--- RECORDED INFORMATION Enclosed Below ---

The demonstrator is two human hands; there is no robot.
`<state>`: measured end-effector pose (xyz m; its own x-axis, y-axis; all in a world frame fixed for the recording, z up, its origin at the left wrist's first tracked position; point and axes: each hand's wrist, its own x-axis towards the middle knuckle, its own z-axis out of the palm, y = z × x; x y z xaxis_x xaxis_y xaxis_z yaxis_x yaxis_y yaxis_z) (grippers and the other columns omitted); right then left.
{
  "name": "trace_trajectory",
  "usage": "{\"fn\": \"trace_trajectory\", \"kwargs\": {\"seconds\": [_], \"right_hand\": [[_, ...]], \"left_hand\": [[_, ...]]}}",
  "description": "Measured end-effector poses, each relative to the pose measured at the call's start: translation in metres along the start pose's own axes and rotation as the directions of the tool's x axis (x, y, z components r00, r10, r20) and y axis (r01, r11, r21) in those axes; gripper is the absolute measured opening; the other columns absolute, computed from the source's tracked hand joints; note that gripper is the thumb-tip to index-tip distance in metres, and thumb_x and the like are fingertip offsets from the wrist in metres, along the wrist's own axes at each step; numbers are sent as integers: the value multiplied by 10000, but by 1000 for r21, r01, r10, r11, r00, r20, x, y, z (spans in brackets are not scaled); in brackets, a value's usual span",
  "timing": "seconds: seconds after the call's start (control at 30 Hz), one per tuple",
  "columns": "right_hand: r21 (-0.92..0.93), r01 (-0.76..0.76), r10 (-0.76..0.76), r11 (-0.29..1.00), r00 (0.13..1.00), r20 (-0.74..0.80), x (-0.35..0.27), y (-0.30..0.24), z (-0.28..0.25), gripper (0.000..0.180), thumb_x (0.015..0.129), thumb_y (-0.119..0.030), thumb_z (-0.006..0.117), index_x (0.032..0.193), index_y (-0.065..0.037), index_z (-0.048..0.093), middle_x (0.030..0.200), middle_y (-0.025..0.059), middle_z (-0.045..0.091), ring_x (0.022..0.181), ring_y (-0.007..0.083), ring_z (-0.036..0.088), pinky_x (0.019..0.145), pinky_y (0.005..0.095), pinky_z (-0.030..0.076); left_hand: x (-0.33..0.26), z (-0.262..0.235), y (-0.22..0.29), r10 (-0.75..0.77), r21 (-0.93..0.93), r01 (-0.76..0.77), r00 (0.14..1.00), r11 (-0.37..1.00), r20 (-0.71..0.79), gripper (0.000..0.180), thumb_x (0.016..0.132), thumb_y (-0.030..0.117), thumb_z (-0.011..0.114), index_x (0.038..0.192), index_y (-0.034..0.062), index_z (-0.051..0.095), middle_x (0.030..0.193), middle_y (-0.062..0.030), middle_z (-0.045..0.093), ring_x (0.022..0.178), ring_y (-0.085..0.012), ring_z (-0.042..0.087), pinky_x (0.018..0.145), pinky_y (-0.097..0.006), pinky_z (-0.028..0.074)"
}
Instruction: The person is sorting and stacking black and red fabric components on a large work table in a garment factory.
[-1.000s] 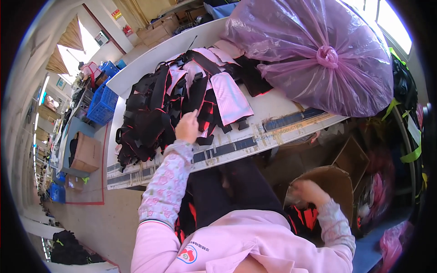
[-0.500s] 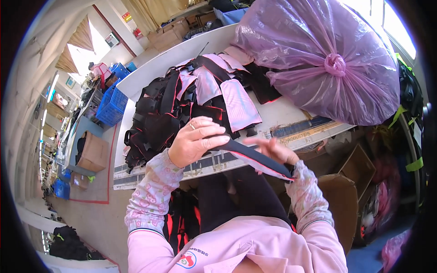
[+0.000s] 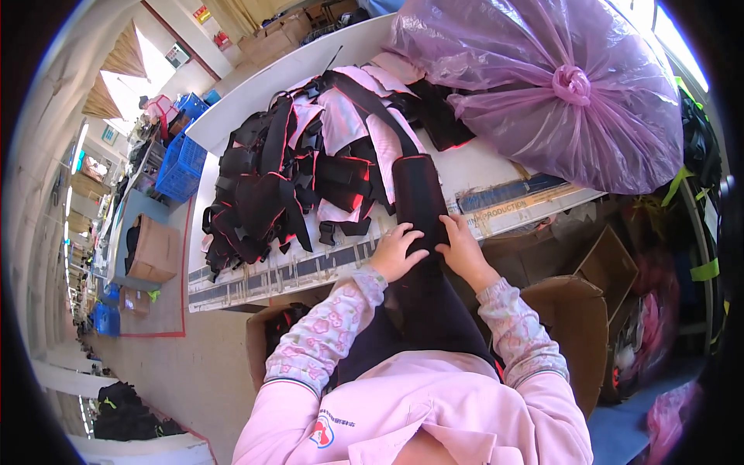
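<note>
A long black padded strap piece (image 3: 418,194) with red edging lies flat on the white table (image 3: 232,116), its near end at the table's front edge. My left hand (image 3: 397,252) rests on that near end, fingers spread. My right hand (image 3: 463,246) presses the same end from the right side. Just beyond lies a heap of black, pink and red strap pieces (image 3: 287,178) with buckles.
A big tied purple plastic bag (image 3: 558,93) fills the table's right part. Open cardboard boxes (image 3: 570,333) stand on the floor at my right, another box (image 3: 267,341) under the table. Blue crates (image 3: 180,163) and a brown box (image 3: 155,249) sit at the left.
My right hand came up from the box at my right with the black strap piece. Both hands have laid it flat on the table and now press its near end.
</note>
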<state>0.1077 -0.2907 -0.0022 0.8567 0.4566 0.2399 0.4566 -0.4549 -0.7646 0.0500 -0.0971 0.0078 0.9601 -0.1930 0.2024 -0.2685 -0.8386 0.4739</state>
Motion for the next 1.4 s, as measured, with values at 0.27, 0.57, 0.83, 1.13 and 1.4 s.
{"fn": "trace_trajectory", "kwargs": {"seconds": [0.27, 0.57, 0.83, 1.13, 1.4], "right_hand": [[-248, 164, -158, 955, 986, 46, -31, 5, -2, 418, 695, -77, 734, 1072, -75, 551, 1370, 231, 371, 1113, 396, 494, 904, 423, 428], [-122, 73, -108, 990, 945, -309, -21, -26, 27, 147, 791, -34, 638, 911, -24, 554, 1035, 192, 574, 975, 368, 558, 818, 421, 473], [604, 6, 259, 797, 900, -351, 4, -27, 26, 174, 798, 97, 495, 917, -25, 530, 803, 114, 612, 734, 240, 628, 648, 313, 491], [201, 169, -59, 965, 886, -459, 3, -37, -17, 219, 780, 78, 536, 951, -59, 534, 808, 162, 627, 748, 364, 634, 648, 390, 504], [658, 118, 144, 744, 933, -331, -5, -74, -26, 218, 759, 142, 442, 884, -28, 497, 795, 37, 550, 725, 111, 543, 662, 231, 449]], "left_hand": [[-13, 20, 21, -79, 10, 79, 995, 997, -69, 511, 754, 321, 712, 1188, 121, 529, 1327, -162, 397, 1230, -365, 380, 1014, -447, 346], [-10, 51, 16, -131, -254, 34, 916, 967, -378, 297, 715, -22, 548, 1001, 47, 589, 1054, -141, 555, 1020, -343, 504, 915, -408, 400], [-2, 22, 39, -206, -239, 72, 771, 968, -602, 424, 677, -24, 590, 1090, 63, 547, 1084, -178, 516, 1042, -370, 482, 936, -412, 369], [-5, -1, 53, -335, -898, 56, 916, -437, 220, 267, 913, 124, 519, 1129, -28, 565, 1100, -126, 630, 1014, -226, 603, 927, -352, 444], [-9, -32, 59, -131, -835, 187, 947, -518, 293, 320, 882, 192, 504, 1086, -46, 565, 1084, -144, 623, 1009, -213, 595, 902, -345, 464]]}}
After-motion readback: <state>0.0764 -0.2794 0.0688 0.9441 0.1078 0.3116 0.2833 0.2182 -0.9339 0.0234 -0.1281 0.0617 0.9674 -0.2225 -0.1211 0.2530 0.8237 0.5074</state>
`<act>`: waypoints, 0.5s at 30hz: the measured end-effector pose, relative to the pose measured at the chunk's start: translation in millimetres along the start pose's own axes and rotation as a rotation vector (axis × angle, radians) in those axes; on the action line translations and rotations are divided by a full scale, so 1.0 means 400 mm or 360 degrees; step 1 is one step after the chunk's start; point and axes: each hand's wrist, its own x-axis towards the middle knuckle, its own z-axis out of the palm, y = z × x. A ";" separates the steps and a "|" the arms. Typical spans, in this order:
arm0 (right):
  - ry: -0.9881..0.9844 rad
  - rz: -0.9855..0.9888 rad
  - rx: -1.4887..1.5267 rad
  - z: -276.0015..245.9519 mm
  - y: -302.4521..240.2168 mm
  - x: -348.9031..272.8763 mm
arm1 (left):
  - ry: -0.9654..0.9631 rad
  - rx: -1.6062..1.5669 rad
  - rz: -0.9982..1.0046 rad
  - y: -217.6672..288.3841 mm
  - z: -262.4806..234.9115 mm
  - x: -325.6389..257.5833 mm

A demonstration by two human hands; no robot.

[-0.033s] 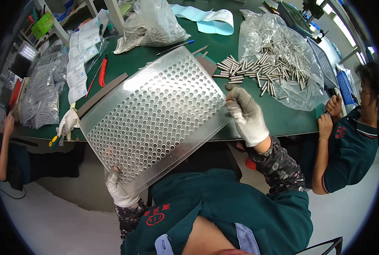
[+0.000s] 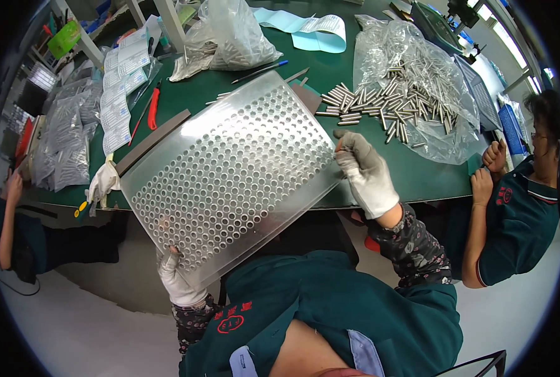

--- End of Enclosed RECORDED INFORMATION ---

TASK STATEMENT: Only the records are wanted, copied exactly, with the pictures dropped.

RESPONSE TO THE TASK:
The demonstrator is two human hands; there is no robot.
`<state>`: measured end-effector pose (xyz m; its own x-axis, y-axis; all in a world frame fixed for the recording, z up, its origin at the left wrist's first tracked position; point and axes: each hand's wrist, its own x-axis towards the middle knuckle, its own z-axis out of the palm, y = z × x; x y z xaxis_x xaxis_y xaxis_z yaxis_x yaxis_y yaxis_z) (grippers and the other columns omitted); right then left.
{
  "name": "trace_trajectory",
  "usage": "{\"fn\": \"trace_trajectory\", \"kwargs\": {\"seconds\": [_], \"right_hand\": [[_, ...]], \"left_hand\": [[_, ...]]}}",
  "description": "Measured end-effector poses, each relative to the pose measured at the call's start: translation in metres along the start pose's own axes and rotation as the directions of the tool's x axis (x, y, z components r00, r10, r20) and y axis (r01, r11, r21) in those axes; gripper is the absolute measured opening; the other columns absolute, computed from the source's tracked hand joints; note that gripper is the thumb-tip to index-tip distance in metres, and thumb_x and the like are fingertip offsets from the wrist in metres, along the wrist's own axes at each step; numbers are sent as integers: the value multiplied by 10000, but by 1000 for r21, r01, r10, r11, r00, r20, x, y, z (spans in brackets are not scaled); in brackets, a value's usual span",
  "timing": "seconds: seconds after the call's start (control at 30 Hz), one per tuple",
  "columns": "right_hand: r21 (-0.92..0.93), r01 (-0.76..0.76), r10 (-0.76..0.76), r11 (-0.29..1.00), r00 (0.13..1.00), r20 (-0.74..0.80), x (-0.35..0.27), y (-0.30..0.24), z (-0.28..0.25), gripper (0.000..0.180), thumb_x (0.015..0.129), thumb_y (-0.119..0.030), thumb_z (-0.006..0.117), index_x (0.032..0.193), index_y (-0.065..0.037), index_z (-0.048..0.093), middle_x (0.030..0.200), middle_y (-0.025..0.059), middle_z (-0.045..0.091), ring_x (0.022..0.181), ring_y (-0.007..0.083), ring_z (-0.036..0.088), pinky_x (0.019..0.145), pinky_y (0.005..0.095), pinky_z (-0.030..0.076); left_hand: x (-0.33..0.26), z (-0.262..0.235), y (-0.22..0.29), r10 (-0.75..0.77), r21 (-0.93..0.93), r01 (-0.76..0.77), r00 (0.14..1.00), r11 (-0.37..1.00), r20 (-0.71..0.79), gripper (0.000..0.180), thumb_x (0.016..0.132), thumb_y (-0.030..0.117), thumb_z (-0.011..0.114), index_x (0.038..0.192), index_y (-0.034..0.062), index_z (-0.051..0.095), middle_x (0.030..0.193), middle_y (-0.062..0.030), middle_z (-0.045..0.093), ring_x (0.022..0.178), ring_y (-0.085..0.012), ring_z (-0.042..0.087), pinky_x (0.018..0.145), pinky_y (-0.097..0.006), pinky_z (-0.028..0.074)"
}
Instruction: The person is sorting and stacking black and red fabric components on a large work table in a garment factory.
[-1.000s] 
[-0.500s] 
[+0.000s] 
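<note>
A long black padded strap piece (image 3: 418,194) with red edging lies flat on the white table (image 3: 232,116), its near end at the table's front edge. My left hand (image 3: 397,252) rests on that near end, fingers spread. My right hand (image 3: 463,246) presses the same end from the right side. Just beyond lies a heap of black, pink and red strap pieces (image 3: 287,178) with buckles.
A big tied purple plastic bag (image 3: 558,93) fills the table's right part. Open cardboard boxes (image 3: 570,333) stand on the floor at my right, another box (image 3: 267,341) under the table. Blue crates (image 3: 180,163) and a brown box (image 3: 155,249) sit at the left.
My right hand came up from the box at my right with the black strap piece. Both hands have laid it flat on the table and now press its near end.
</note>
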<state>0.1077 -0.2907 -0.0022 0.8567 0.4566 0.2399 0.4566 -0.4549 -0.7646 0.0500 -0.0971 0.0078 0.9601 -0.1930 0.2024 -0.2685 -0.8386 0.4739</state>
Motion for the next 1.4 s, as measured, with values at 0.27, 0.57, 0.83, 1.13 and 1.4 s.
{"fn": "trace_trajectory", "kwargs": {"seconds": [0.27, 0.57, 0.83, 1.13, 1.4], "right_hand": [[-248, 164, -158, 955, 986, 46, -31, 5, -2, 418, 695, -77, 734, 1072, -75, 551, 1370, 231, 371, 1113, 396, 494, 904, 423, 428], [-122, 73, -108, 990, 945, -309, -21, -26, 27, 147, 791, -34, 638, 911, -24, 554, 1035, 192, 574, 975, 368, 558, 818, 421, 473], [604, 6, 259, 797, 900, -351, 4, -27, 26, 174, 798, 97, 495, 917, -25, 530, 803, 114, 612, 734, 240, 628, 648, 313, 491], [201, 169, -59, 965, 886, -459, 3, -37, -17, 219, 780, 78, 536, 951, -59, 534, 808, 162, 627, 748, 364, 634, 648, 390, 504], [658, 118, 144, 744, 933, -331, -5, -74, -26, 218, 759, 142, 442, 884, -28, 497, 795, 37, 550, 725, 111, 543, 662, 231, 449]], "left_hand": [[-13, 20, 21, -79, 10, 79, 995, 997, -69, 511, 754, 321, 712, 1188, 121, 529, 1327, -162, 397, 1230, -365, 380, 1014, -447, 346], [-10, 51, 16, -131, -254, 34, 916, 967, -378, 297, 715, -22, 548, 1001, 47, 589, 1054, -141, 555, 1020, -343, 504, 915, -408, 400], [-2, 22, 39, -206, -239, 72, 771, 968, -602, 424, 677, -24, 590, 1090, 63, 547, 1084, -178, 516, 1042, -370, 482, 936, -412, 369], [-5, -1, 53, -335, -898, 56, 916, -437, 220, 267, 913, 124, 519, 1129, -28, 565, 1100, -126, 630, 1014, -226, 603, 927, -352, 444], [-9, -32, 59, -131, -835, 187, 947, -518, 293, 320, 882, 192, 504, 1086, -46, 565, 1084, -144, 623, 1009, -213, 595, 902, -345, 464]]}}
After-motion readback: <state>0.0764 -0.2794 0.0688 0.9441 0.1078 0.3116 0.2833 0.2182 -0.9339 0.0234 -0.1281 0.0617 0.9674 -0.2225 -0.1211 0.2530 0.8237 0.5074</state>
`<act>`: waypoints, 0.5s at 30hz: the measured end-effector pose, relative to the pose measured at the chunk's start: translation in millimetres along the start pose's own axes and rotation as a rotation vector (axis × angle, radians) in those axes; on the action line translations and rotations are divided by a full scale, so 1.0 means 400 mm or 360 degrees; step 1 is one step after the chunk's start; point and axes: each hand's wrist, its own x-axis towards the middle knuckle, its own z-axis out of the palm, y = z × x. A ";" separates the steps and a "|" the arms. Typical spans, in this order:
arm0 (right):
  - ry: -0.9881..0.9844 rad
  - rz: -0.9855..0.9888 rad
  - rx: -1.4887..1.5267 rad
  - z: -276.0015..245.9519 mm
  - y: -302.4521..240.2168 mm
  - x: -348.9031..272.8763 mm
arm1 (left):
  - ry: -0.9654..0.9631 rad
  - rx: -1.6062..1.5669 rad
  - rz: -0.9982..1.0046 rad
  - y: -217.6672..288.3841 mm
  - z: -262.4806..234.9115 mm
  - x: -325.6389..257.5833 mm

A demonstration by two human hands; no robot.

[-0.033s] 
[+0.000s] 

The full output has already been given.